What needs to be done
All of the records should be given again verbatim.
[[ Data records open ]]
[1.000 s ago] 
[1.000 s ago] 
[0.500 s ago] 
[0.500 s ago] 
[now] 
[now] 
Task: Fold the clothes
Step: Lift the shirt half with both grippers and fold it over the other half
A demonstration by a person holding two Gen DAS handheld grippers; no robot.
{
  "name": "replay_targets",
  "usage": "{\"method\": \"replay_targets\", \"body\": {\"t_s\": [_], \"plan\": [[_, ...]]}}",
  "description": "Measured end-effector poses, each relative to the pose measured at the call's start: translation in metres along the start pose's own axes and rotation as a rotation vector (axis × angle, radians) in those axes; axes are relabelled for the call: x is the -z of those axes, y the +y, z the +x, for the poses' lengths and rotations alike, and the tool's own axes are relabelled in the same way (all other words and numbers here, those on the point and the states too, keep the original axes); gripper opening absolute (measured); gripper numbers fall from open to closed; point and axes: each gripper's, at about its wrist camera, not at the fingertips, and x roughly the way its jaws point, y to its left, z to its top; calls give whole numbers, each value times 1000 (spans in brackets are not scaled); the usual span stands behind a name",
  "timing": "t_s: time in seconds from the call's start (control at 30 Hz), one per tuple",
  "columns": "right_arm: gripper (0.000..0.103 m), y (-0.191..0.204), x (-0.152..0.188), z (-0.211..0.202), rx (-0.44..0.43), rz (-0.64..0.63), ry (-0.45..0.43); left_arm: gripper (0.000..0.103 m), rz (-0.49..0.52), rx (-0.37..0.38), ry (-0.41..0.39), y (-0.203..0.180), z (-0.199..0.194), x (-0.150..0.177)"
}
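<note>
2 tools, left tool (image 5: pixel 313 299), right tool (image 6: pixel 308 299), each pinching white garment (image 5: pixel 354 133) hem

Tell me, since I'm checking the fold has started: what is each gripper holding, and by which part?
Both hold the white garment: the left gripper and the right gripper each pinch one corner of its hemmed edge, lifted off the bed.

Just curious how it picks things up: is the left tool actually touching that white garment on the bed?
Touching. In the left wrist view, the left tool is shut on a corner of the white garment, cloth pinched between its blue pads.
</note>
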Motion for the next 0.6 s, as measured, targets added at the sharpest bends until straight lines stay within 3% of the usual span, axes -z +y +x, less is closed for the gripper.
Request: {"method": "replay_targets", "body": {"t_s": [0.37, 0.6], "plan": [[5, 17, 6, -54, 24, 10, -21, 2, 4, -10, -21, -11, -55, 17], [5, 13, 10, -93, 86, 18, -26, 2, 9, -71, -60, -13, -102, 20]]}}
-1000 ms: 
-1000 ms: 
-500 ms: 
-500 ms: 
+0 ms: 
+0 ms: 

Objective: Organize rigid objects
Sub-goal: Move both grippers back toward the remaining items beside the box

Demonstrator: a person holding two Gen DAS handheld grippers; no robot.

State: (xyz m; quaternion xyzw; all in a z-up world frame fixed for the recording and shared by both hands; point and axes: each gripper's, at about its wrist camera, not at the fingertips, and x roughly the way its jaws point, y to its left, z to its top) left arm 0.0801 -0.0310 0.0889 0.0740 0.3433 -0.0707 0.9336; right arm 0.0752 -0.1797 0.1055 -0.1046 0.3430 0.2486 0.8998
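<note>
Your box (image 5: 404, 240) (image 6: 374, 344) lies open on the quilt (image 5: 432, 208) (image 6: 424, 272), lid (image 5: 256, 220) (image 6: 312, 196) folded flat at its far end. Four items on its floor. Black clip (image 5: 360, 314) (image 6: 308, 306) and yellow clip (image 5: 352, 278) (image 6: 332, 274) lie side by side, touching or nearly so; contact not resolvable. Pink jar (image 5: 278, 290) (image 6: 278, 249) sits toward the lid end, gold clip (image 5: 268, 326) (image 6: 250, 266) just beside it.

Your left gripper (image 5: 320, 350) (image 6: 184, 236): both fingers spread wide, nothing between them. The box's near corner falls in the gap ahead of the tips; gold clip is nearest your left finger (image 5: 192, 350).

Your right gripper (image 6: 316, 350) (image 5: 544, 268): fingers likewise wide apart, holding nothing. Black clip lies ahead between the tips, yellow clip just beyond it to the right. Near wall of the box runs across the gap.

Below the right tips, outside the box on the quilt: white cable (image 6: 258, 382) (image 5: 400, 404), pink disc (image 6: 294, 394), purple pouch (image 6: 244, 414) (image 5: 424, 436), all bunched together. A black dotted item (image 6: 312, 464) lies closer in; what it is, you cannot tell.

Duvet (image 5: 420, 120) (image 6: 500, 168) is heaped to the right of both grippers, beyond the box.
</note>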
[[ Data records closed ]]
Answer to the problem
[1.000 s ago] 
[1.000 s ago] 
[0.500 s ago] 
[0.500 s ago] 
[now] 
[now] 
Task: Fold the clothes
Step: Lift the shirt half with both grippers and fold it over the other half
A demonstration by a person holding two Gen DAS handheld grippers; no robot.
{
  "name": "replay_targets",
  "usage": "{\"method\": \"replay_targets\", \"body\": {\"t_s\": [_], \"plan\": [[_, ...]]}}",
  "description": "Measured end-effector poses, each relative to the pose measured at the call's start: translation in metres along the start pose's own axes and rotation as a rotation vector (axis × angle, radians) in those axes; axes are relabelled for the call: x is the -z of those axes, y the +y, z the +x, for the poses' lengths and rotations alike, and the tool's own axes are relabelled in the same way (all other words and numbers here, those on the point and the states too, keep the original axes); gripper opening absolute (measured); gripper numbers fall from open to closed; point and axes: each gripper's, at about its wrist camera, not at the fingertips, and x roughly the way its jaws point, y to its left, z to its top; calls give whole numbers, each value times 1000 (spans in brackets are not scaled); the usual span stands behind a name",
  "timing": "t_s: time in seconds from the call's start (control at 30 Hz), one per tuple",
  "columns": "right_arm: gripper (0.000..0.103 m), y (-0.191..0.204), x (-0.152..0.188), z (-0.211..0.202), rx (-0.44..0.43), rz (-0.64..0.63), ry (-0.45..0.43); left_arm: gripper (0.000..0.103 m), rz (-0.49..0.52), rx (-0.37..0.38), ry (-0.41..0.39), y (-0.203..0.180), z (-0.199..0.194), x (-0.150..0.177)"
}
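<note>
2 tools, left tool (image 5: pixel 313 299), right tool (image 6: pixel 308 299), each pinching white garment (image 5: pixel 354 133) hem

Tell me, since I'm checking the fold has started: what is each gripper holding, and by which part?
Both hold the white garment: the left gripper and the right gripper each pinch one corner of its hemmed edge, lifted off the bed.

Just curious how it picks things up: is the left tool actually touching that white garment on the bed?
Touching. In the left wrist view, the left tool is shut on a corner of the white garment, cloth pinched between its blue pads.
</note>
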Motion for the next 0.6 s, as measured, targets added at the sharpest bends until straight lines stay within 3% of the usual span, axes -z +y +x, less is closed for the gripper.
Request: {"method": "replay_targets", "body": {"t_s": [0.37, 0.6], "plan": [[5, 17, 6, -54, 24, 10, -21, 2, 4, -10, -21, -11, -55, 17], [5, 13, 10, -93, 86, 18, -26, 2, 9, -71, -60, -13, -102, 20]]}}
-1000 ms: 
-1000 ms: 
-500 ms: 
-500 ms: 
+0 ms: 
+0 ms: 

Objective: Organize rigid objects
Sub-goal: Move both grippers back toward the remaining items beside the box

Demonstrator: a person holding two Gen DAS handheld grippers; no robot.

State: (xyz m; quaternion xyzw; all in a z-up world frame fixed for the recording and shared by both hands; point and axes: each gripper's, at about its wrist camera, not at the fingertips, and x roughly the way its jaws point, y to its left, z to its top) left arm 0.0801 -0.0310 0.0889 0.0740 0.3433 -0.0707 0.9336; right arm 0.0752 -0.1797 0.1055 -0.1046 0.3430 0.2486 0.8998
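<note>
Your box (image 5: 404, 240) (image 6: 374, 344) lies open on the quilt (image 5: 432, 208) (image 6: 424, 272), lid (image 5: 256, 220) (image 6: 312, 196) folded flat at its far end. Four items on its floor. Black clip (image 5: 360, 314) (image 6: 308, 306) and yellow clip (image 5: 352, 278) (image 6: 332, 274) lie side by side, touching or nearly so; contact not resolvable. Pink jar (image 5: 278, 290) (image 6: 278, 249) sits toward the lid end, gold clip (image 5: 268, 326) (image 6: 250, 266) just beside it.

Your left gripper (image 5: 320, 350) (image 6: 184, 236): both fingers spread wide, nothing between them. The box's near corner falls in the gap ahead of the tips; gold clip is nearest your left finger (image 5: 192, 350).

Your right gripper (image 6: 316, 350) (image 5: 544, 268): fingers likewise wide apart, holding nothing. Black clip lies ahead between the tips, yellow clip just beyond it to the right. Near wall of the box runs across the gap.

Below the right tips, outside the box on the quilt: white cable (image 6: 258, 382) (image 5: 400, 404), pink disc (image 6: 294, 394), purple pouch (image 6: 244, 414) (image 5: 424, 436), all bunched together. A black dotted item (image 6: 312, 464) lies closer in; what it is, you cannot tell.

Duvet (image 5: 420, 120) (image 6: 500, 168) is heaped to the right of both grippers, beyond the box.
</note>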

What appears above is the complete answer to the exercise.